EXERCISE: Print out every record below, exactly as written.

[Stored records]
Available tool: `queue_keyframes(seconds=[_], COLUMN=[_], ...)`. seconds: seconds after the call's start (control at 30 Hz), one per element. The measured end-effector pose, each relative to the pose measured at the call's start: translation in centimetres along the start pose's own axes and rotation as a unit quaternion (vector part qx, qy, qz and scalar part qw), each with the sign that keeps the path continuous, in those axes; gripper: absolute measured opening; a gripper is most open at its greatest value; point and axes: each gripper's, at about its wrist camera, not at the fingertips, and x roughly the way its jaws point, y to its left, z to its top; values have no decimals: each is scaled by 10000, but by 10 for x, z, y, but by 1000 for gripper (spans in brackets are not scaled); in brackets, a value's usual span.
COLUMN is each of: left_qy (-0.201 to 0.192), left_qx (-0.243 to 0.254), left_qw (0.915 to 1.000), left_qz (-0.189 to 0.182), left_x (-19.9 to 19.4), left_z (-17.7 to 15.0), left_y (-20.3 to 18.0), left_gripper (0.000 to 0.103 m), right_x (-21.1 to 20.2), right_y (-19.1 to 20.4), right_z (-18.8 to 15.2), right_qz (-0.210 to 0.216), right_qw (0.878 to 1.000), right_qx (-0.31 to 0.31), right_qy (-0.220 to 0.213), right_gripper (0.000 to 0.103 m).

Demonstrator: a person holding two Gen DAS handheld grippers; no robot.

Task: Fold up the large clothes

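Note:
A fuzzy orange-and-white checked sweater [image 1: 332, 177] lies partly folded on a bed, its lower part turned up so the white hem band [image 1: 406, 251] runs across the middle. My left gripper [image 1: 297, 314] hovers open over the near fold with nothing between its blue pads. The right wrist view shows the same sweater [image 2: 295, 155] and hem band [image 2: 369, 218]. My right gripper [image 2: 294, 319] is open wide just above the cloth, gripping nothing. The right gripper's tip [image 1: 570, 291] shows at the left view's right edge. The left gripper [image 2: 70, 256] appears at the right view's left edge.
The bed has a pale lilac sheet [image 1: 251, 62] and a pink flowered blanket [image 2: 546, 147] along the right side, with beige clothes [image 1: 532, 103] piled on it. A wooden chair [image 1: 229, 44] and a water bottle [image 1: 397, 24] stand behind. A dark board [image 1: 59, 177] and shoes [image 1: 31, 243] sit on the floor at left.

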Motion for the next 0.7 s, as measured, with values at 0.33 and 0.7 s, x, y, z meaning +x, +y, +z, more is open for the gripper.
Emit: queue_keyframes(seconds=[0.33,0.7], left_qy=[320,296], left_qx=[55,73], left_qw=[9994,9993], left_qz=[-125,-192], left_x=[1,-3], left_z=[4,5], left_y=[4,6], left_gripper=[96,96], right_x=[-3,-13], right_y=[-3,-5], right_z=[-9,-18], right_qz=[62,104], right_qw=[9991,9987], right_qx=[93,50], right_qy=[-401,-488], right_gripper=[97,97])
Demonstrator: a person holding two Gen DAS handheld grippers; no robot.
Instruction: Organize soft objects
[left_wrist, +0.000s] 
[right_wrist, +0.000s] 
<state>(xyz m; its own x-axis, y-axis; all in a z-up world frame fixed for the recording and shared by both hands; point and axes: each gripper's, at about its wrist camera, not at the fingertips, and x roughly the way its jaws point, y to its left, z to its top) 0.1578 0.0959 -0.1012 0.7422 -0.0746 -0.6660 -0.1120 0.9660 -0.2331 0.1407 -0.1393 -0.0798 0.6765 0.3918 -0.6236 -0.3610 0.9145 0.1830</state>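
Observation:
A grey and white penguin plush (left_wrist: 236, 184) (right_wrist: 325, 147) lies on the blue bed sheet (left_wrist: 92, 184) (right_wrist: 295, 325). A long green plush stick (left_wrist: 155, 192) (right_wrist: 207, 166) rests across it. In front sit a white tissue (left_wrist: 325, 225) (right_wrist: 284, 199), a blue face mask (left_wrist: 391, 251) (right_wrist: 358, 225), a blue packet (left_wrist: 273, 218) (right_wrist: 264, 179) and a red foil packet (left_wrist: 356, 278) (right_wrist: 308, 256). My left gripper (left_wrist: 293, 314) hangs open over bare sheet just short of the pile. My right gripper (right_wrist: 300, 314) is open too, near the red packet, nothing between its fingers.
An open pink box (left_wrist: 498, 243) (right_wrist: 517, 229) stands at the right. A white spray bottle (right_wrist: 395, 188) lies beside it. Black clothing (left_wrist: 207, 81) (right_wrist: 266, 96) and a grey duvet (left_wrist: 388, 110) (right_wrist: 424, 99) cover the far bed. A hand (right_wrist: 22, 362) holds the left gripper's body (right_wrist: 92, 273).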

RESPONSE BELOW:
Available tool: `queue_keyframes(seconds=[_], COLUMN=[_], ...)`. seconds: seconds after the call's start (control at 30 Hz), one per element. The measured end-effector pose, each relative to the pose measured at the call's start: translation in centimetres along the start pose's own axes and rotation as a unit quaternion (vector part qx, qy, qz and scalar part qw), each with the sign that keeps the path continuous, in those axes; gripper: absolute measured opening; a gripper is most open at its greatest value; point and axes: each gripper's, at about its wrist camera, not at the fingertips, and x roughly the way its jaws point, y to its left, z to its top; values have no decimals: each is scaled by 10000, but by 10 for x, z, y, but by 1000 for gripper (spans in brackets are not scaled); in brackets, a value's usual span.
COLUMN is each of: left_qy (-0.201 to 0.192), left_qx (-0.243 to 0.254), left_qw (0.915 to 1.000), left_qz (-0.189 to 0.182), left_x (-19.9 to 19.4), left_z (-17.7 to 15.0), left_y (-20.3 to 18.0), left_gripper (0.000 to 0.103 m), right_x (-21.1 to 20.2), right_y (-19.1 to 20.4), right_z (-18.8 to 15.2), right_qz (-0.210 to 0.216), right_qw (0.878 to 1.000), right_qx (-0.31 to 0.31), right_qy (-0.220 to 0.213), right_gripper (0.000 to 0.103 m).

Demonstrator: a person holding two Gen DAS handheld grippers; no robot.

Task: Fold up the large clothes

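Note:
A fuzzy orange-and-white checked sweater [image 1: 332, 177] lies partly folded on a bed, its lower part turned up so the white hem band [image 1: 406, 251] runs across the middle. My left gripper [image 1: 297, 314] hovers open over the near fold with nothing between its blue pads. The right wrist view shows the same sweater [image 2: 295, 155] and hem band [image 2: 369, 218]. My right gripper [image 2: 294, 319] is open wide just above the cloth, gripping nothing. The right gripper's tip [image 1: 570, 291] shows at the left view's right edge. The left gripper [image 2: 70, 256] appears at the right view's left edge.
The bed has a pale lilac sheet [image 1: 251, 62] and a pink flowered blanket [image 2: 546, 147] along the right side, with beige clothes [image 1: 532, 103] piled on it. A wooden chair [image 1: 229, 44] and a water bottle [image 1: 397, 24] stand behind. A dark board [image 1: 59, 177] and shoes [image 1: 31, 243] sit on the floor at left.
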
Motion for the next 0.7 s, as measured, with values at 0.33 and 0.7 s, x, y, z meaning +x, +y, +z, more is open for the gripper.
Emit: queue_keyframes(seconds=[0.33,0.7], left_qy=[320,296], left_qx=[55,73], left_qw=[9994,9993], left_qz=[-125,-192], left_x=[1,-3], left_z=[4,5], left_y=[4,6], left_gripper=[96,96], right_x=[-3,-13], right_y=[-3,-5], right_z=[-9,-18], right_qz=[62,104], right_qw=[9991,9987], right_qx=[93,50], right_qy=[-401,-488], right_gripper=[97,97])
Demonstrator: a person holding two Gen DAS handheld grippers; no robot.
Instruction: Organize soft objects
[left_wrist, +0.000s] 
[right_wrist, +0.000s] 
<state>(xyz m; its own x-axis, y-axis; all in a z-up world frame fixed for the recording and shared by both hands; point and axes: each gripper's, at about its wrist camera, not at the fingertips, and x roughly the way its jaws point, y to its left, z to its top) 0.1578 0.0959 -0.1012 0.7422 -0.0746 -0.6660 -0.1120 0.9660 -0.2331 0.1407 -0.1393 -0.0798 0.6765 0.3918 -0.6236 -0.3610 0.9145 0.1830</state>
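Observation:
A grey and white penguin plush (left_wrist: 236, 184) (right_wrist: 325, 147) lies on the blue bed sheet (left_wrist: 92, 184) (right_wrist: 295, 325). A long green plush stick (left_wrist: 155, 192) (right_wrist: 207, 166) rests across it. In front sit a white tissue (left_wrist: 325, 225) (right_wrist: 284, 199), a blue face mask (left_wrist: 391, 251) (right_wrist: 358, 225), a blue packet (left_wrist: 273, 218) (right_wrist: 264, 179) and a red foil packet (left_wrist: 356, 278) (right_wrist: 308, 256). My left gripper (left_wrist: 293, 314) hangs open over bare sheet just short of the pile. My right gripper (right_wrist: 300, 314) is open too, near the red packet, nothing between its fingers.
An open pink box (left_wrist: 498, 243) (right_wrist: 517, 229) stands at the right. A white spray bottle (right_wrist: 395, 188) lies beside it. Black clothing (left_wrist: 207, 81) (right_wrist: 266, 96) and a grey duvet (left_wrist: 388, 110) (right_wrist: 424, 99) cover the far bed. A hand (right_wrist: 22, 362) holds the left gripper's body (right_wrist: 92, 273).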

The exercise is done now.